До последнего времени Индия успешно проводила политику третьего радующегося при двух дерущихся. Американцы, которые пытаются не мытьём, так катаньем не допустить роста могущества КНР и превращения её в первую экономику мира, готовы щедро платить за синофобию. Индия же находится в настолько удобном стратегическом положении, что США помогают ей просто потому, что она существует и имеет с Китаем территориальный спор, – до тех пор, конечно, пока он не будет улажен, а Индия и КНР не превратятся в лучших друзей.
До «галванского инцидента» Индия довольно успешно пыталась усидеть на двух стульях, развивая экономические отношения и со Штатами, и с Китаем. В той ситуации это было единственной разумной стратегией.

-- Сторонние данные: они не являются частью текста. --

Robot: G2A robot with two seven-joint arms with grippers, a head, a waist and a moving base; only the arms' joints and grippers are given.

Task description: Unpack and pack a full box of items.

К 2014 году Индия подошла с массой проблем в экономике, и победившее на выборах правительство Моди, чтобы удержать темпы роста на уровне хотя бы 5 процентов ВВП, запустило пакет программ, нацеленных на включение Индии в мировые цепочки производства. Ключевыми стали программы по развитию инфраструктуры (строительству автомобильных и железных дорог, каналов и портов), массовой переподготовке специалистов и обучению их востребованным в новом мире навыкам. И КНР, и США были для неё крайне важны: от китайского импорта зависела работа почти всех отраслей индийской экономики – от фармы до IT, а Штаты являлись (и остаются до сих пор) для Индии наиболее перспективным экспортным рынком.
После Галвана баланс нарушился, и правительство Моди, осознав, что в ближайшие годы урегулировать ситуацию в отношениях с Китаем не удастся, решило выжать из пограничного инцидента максимум возможного, ведя себя подчёркнуто недружественно и демонстративно ограничивая импорт китайского капитала и присутствие китайских компаний на индийском рынке. На индийско-китайские экономические отношения это особо не повлияло – товарооборот как рос, так и растёт, – а вот западные инвестиции в индийскую экономику увеличились. Но в последний год наметилась тенденция к спаду прямых иностранных инвестиций из стран Запада. Причин много: это и проблемы в мировой экономике, ставшие результатом украинского конфликта, и неопределённость, связанная с выборами в США и будущей политикой Дональда Трампа, и, наконец, не оправдавшиеся надежды на жёсткий декаплинг – как выяснилось, американские и европейские компании совсем не собираются экстренно переносить производство из Китая. Чтобы продолжать уже запущенные программы реформ и не допустить внутренних социально-экономических проблем, индийским властям нужны новые инвестиции – а взять их, кроме Китая, негде.
Очередной тур вальса с участием Пекина и Дели будет, конечно, иметь свои особенности. Китайцев явно не пустят в приграничные районы и в наиболее чувствительные стратегические отрасли, постаравшись направить поток прямых иностранных инвестиций в инфраструктурные проекты и уделяя при этом особое внимание тому, чтобы не допустить чрезмерного роста китайского влияния.